Red Star Rogue : The Untold Story of a Soviet Submarine's Nuclear Strike Attempt on the U.S.
One of the great secrets of the Cold War, hidden for decades, is revealed at last.
Early in 1968 a nuclear-armed Soviet submarine sank in the waters off Hawaii, hundreds of miles closer to American shores than it should have been. Compelling evidence, assembled here for the first time, strongly suggests that the sub, K-129, sank while attempting to fire a nuclear missile, most likely at the naval base at Pearl Harbor.
We now know that the Soviets had lost track of the sub; it had become a rogue. While the Soviets searched in vain for the boat, U.S. intelligence was able to pinpoint the site of the disaster. The new Nixon administration launched a clandestine, half-billion-dollar project to recover the sunken K-129. Contrary to years of deliberately misleading reports, the recovery operation was a great success. With the recovery of the sub, it became clear that the rogue was attempting to mimic a Chinese submarine, almost certainly with the intention of provoking a war between the U.S. and China. This was a carefully planned operation that, had it succeeded, would have had devastating consequences. During the successful recovery effort, the U.S. forged new relationships with the USSR and China.
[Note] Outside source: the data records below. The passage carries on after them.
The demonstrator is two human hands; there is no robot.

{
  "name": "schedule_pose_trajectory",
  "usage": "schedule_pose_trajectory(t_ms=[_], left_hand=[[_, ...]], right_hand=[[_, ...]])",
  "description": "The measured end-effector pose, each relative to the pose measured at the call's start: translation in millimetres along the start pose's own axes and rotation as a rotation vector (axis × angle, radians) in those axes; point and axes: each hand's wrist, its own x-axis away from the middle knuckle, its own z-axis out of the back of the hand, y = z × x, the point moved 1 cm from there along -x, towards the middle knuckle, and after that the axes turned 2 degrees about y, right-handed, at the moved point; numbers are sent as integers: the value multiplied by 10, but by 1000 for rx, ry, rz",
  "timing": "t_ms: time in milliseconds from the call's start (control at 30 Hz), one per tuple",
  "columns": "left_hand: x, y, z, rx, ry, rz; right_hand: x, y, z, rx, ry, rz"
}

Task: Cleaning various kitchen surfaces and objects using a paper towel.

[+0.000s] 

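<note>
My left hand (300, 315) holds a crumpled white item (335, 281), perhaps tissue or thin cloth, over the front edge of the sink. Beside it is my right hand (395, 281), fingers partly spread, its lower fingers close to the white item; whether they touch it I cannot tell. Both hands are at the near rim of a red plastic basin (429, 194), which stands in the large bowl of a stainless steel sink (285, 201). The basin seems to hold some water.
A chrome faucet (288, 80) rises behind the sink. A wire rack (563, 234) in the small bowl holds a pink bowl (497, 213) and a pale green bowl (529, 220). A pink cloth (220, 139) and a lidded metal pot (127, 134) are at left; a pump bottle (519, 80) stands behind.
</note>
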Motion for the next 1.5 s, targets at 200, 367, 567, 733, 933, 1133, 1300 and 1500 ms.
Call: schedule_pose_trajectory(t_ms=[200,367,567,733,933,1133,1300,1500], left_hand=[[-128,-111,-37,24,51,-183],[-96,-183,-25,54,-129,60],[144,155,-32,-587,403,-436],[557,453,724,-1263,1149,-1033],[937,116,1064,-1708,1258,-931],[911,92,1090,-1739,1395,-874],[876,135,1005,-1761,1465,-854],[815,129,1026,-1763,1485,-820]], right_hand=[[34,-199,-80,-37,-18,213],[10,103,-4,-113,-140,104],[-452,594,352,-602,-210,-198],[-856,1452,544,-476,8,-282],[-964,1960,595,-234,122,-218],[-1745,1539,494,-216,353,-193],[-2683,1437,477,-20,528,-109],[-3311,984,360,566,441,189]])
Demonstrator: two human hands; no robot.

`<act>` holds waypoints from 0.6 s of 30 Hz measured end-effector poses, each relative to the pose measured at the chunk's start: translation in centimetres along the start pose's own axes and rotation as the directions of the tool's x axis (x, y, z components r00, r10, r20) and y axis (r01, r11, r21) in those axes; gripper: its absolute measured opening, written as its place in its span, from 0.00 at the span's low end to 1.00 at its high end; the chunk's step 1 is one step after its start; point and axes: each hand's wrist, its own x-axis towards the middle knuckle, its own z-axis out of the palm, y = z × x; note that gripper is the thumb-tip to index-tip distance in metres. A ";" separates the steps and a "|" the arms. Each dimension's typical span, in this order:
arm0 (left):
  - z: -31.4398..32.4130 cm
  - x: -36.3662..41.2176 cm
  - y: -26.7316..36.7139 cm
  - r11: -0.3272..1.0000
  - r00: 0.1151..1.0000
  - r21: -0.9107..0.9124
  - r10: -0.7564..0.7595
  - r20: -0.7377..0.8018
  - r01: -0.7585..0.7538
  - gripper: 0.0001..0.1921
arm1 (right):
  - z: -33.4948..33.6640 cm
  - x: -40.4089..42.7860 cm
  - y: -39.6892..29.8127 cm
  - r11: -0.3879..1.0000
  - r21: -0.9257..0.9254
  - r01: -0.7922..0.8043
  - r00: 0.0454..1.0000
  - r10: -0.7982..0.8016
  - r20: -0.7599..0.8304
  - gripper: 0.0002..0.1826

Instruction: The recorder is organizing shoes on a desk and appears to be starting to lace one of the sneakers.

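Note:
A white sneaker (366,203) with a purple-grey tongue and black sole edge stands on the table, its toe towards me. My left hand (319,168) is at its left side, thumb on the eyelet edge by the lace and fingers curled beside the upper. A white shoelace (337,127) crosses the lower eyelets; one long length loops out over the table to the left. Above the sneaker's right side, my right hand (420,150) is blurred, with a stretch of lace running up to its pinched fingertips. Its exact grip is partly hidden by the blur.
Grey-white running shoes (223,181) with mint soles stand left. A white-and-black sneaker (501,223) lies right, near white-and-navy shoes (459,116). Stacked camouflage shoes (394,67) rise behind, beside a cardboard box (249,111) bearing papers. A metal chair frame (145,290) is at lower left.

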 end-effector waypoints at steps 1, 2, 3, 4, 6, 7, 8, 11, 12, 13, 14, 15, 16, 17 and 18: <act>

Could the information gleaned from the sunken sub have been a decisive factor shaping the new policies of détente between the Americans and the Soviets, and opening China to the West? And who in the USSR could have planned such a bold and potentially catastrophic operation?
Red Star Rogue reads like something straight out of a Tom Clancy novel, but it is all true. Today our greatest fear is that terrorists may someday acquire a nuclear weapon and use it against us. In fact, they have already tried.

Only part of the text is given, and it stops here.